- REQUIRED WORK
Only one portion of the data is to be written out: from the line bearing "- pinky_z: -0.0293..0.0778" through the line bearing "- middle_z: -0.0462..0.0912". Write it exactly as it appears.

- GIVEN MATERIAL

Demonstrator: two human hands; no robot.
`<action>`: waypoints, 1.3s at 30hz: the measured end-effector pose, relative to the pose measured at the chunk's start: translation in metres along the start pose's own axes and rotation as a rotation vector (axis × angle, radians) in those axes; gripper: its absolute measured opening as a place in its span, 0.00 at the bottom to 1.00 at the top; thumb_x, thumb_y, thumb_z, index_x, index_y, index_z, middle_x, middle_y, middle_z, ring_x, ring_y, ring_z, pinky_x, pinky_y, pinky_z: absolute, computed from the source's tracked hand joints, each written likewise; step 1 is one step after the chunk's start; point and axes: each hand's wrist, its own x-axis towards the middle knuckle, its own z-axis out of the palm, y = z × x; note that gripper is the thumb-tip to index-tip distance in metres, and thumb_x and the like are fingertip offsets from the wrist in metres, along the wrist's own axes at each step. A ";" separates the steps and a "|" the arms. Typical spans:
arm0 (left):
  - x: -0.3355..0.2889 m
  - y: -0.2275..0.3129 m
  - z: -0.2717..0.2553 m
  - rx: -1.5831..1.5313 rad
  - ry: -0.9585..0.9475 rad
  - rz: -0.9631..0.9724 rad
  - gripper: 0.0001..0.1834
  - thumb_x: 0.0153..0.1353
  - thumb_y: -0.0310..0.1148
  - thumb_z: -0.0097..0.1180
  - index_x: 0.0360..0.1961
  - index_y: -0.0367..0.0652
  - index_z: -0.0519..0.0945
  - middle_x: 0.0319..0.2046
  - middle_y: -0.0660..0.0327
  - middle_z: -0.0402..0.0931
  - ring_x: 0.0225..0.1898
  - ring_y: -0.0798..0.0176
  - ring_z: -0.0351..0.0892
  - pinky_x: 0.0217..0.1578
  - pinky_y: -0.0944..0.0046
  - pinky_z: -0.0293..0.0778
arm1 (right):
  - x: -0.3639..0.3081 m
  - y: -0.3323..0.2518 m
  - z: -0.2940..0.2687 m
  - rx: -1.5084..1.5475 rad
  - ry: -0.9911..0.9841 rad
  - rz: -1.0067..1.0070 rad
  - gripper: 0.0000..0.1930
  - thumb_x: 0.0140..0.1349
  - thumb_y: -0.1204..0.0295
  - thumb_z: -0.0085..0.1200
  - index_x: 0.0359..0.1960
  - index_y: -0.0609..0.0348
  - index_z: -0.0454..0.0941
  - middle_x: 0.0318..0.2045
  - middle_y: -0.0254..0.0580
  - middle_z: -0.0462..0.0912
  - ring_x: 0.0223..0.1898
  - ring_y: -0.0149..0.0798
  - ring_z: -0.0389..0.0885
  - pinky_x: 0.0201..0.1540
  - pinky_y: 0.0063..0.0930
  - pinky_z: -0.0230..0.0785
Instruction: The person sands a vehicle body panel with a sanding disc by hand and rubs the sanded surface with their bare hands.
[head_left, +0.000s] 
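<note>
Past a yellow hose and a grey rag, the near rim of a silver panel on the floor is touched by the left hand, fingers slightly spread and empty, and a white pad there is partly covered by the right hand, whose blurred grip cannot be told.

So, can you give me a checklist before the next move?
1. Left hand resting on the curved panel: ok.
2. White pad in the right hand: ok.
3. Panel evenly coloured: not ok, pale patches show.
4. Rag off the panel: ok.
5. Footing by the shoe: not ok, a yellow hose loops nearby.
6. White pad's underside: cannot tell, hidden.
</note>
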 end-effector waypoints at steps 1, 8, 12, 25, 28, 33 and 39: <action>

- EXERCISE ANSWER
  - pinky_z: -0.0293..0.0778
arm1 (right):
  - x: -0.3639..0.3081 m
  - y: -0.3323..0.2518 m
  - z: -0.2940..0.2687 m
  - rx: -1.5084..1.5475 rad
  - ry: -0.9911..0.9841 rad
  - rz: -1.0067..1.0070 rad
  - gripper: 0.0000..0.1930
  - thumb_x: 0.0140..0.1349
  - thumb_y: -0.1204..0.0295
  - thumb_z: -0.0085..0.1200
  - index_x: 0.0359..0.1960
  - index_y: -0.0609..0.0348
  - index_z: -0.0454..0.0941
  - middle_x: 0.0318..0.2045
  - middle_y: -0.0254..0.0580
  - middle_z: -0.0462..0.0912

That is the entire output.